The controls for the game are pretty easy to get used to, mostly the fact that you won’t be using the touch screen very much. You can tap the options in the menu with the touch screen, but you won’t be using the touch screen through any of the stages. That will only be used with the physical buttons, though you can also use the buttons for the menus, which is essential if you’re playing this game on the PlayStation TV.
Controlling your sphere around the stage will be done with the Left Analog Stick. The D-Pad and Right Analog Stick, just as a note, will not be used unless you’re using the menus. The rest of the controls are using the L and R triggers to change the size of your sphere and using the face buttons for the power-ups. One thing to note is that you can also use the L2, R2, L3, and R3 buttons for changing the size as well, if you’re using a PlayStation TV.
All in all, it’s a simple control scheme and the game does a very nice job of explaining how everything works.
As far as the visuals go, the game looks good. All of the visuals of the game look crisp and clear. Whether you’re playing on the Vita or on the PlayStation TV, all of the visuals look smoothed to perfection. While the visuals aren’t anything ground-breaking in 3D, what they are meant to be is achieved very well.
The game also plays well. Aside from the initial load time, the loading sequences are almost non-existent. From the menu, I hit Play Level for a stage, and less than a single second later, I was already in the stage, dodging objects. The game was definitely optimized well for the Vita and if you’re an impatient gamer, you don’t have to worry about long load times at all.

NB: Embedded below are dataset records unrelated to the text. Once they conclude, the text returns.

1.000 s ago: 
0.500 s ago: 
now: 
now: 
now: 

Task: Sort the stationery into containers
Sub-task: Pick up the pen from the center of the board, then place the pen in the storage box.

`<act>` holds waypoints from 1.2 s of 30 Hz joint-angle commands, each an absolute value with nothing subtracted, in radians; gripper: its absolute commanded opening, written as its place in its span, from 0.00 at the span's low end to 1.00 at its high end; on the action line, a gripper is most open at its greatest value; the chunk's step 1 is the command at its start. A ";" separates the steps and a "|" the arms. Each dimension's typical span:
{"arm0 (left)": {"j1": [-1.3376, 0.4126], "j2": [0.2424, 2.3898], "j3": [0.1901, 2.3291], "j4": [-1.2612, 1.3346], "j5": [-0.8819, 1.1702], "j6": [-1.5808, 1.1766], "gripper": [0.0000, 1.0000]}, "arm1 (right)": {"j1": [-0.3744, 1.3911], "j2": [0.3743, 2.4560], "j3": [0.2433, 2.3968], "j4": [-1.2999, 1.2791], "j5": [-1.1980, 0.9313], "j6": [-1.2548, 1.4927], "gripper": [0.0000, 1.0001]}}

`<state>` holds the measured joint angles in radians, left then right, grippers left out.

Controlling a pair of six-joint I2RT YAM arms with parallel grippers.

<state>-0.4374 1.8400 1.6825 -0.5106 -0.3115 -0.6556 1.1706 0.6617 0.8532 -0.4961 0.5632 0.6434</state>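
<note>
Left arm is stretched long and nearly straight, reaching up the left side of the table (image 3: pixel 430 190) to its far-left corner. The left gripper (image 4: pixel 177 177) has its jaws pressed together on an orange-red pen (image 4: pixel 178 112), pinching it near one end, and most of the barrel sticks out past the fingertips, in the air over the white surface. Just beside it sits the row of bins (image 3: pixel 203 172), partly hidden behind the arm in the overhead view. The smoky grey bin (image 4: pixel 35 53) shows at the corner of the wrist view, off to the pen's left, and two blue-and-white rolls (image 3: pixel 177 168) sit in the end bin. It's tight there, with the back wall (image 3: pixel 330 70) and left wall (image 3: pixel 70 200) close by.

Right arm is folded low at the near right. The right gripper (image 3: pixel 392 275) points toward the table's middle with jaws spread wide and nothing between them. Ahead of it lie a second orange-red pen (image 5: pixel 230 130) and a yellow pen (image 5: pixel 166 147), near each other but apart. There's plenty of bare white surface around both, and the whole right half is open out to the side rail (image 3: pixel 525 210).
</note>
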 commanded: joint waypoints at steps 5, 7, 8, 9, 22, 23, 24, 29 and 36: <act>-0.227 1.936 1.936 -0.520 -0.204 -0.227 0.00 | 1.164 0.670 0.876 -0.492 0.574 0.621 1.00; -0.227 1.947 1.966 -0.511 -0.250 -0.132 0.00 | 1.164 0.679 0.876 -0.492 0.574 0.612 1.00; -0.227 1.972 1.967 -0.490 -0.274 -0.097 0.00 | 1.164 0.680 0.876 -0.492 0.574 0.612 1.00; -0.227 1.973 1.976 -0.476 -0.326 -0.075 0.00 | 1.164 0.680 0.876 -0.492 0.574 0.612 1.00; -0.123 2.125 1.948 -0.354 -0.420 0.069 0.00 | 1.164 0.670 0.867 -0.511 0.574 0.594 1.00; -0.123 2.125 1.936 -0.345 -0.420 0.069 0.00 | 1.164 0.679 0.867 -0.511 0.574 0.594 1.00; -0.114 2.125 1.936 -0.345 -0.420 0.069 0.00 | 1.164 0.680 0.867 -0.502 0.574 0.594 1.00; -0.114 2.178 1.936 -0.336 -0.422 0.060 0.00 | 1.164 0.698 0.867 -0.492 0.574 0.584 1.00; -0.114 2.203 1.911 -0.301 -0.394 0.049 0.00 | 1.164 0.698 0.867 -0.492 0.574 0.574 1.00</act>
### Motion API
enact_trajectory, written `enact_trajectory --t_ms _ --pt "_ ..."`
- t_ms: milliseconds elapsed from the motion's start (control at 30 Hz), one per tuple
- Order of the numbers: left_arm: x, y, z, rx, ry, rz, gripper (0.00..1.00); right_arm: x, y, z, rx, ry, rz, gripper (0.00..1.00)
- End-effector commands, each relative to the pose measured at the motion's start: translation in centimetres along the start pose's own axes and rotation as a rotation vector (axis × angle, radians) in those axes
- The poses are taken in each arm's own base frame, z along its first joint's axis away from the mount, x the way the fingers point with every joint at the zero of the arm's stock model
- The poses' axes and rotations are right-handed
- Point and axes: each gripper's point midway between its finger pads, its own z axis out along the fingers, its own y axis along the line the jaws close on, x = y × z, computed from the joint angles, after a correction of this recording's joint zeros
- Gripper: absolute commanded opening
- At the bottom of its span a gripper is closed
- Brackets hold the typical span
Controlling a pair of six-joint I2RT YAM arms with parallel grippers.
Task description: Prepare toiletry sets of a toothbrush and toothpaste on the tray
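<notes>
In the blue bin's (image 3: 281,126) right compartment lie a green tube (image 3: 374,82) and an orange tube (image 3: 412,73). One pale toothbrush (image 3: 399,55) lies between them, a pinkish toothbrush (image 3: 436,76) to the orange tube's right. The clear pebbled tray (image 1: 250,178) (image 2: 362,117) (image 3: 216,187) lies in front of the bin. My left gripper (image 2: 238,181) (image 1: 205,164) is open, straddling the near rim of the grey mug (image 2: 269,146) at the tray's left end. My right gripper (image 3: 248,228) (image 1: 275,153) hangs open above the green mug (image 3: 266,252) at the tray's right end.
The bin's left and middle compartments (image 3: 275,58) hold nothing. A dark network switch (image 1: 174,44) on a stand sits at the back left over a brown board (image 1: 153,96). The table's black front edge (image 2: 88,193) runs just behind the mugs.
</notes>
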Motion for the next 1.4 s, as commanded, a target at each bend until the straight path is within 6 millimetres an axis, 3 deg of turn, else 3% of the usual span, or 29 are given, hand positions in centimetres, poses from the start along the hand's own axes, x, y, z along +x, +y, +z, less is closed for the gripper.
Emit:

There is also no slowdown or lag as you play the game. Everything runs smooth and precise to your input. While the game does feel like it controls a bit slower on the PlayStation TV than the Vita, it has an overall great feel to it and the techno music in the background feels very fitting for the second.
Minutes is: Great
Minutes is a good choice if you’re looking for a fast-paced pick-up-and-play game. On the downside, the game only takes a couple hours to completely finish. Otherwise, you will find a fun and fast-paced game that not only will challenge your patience but is also one of the better-optimized games on the Vita as of late.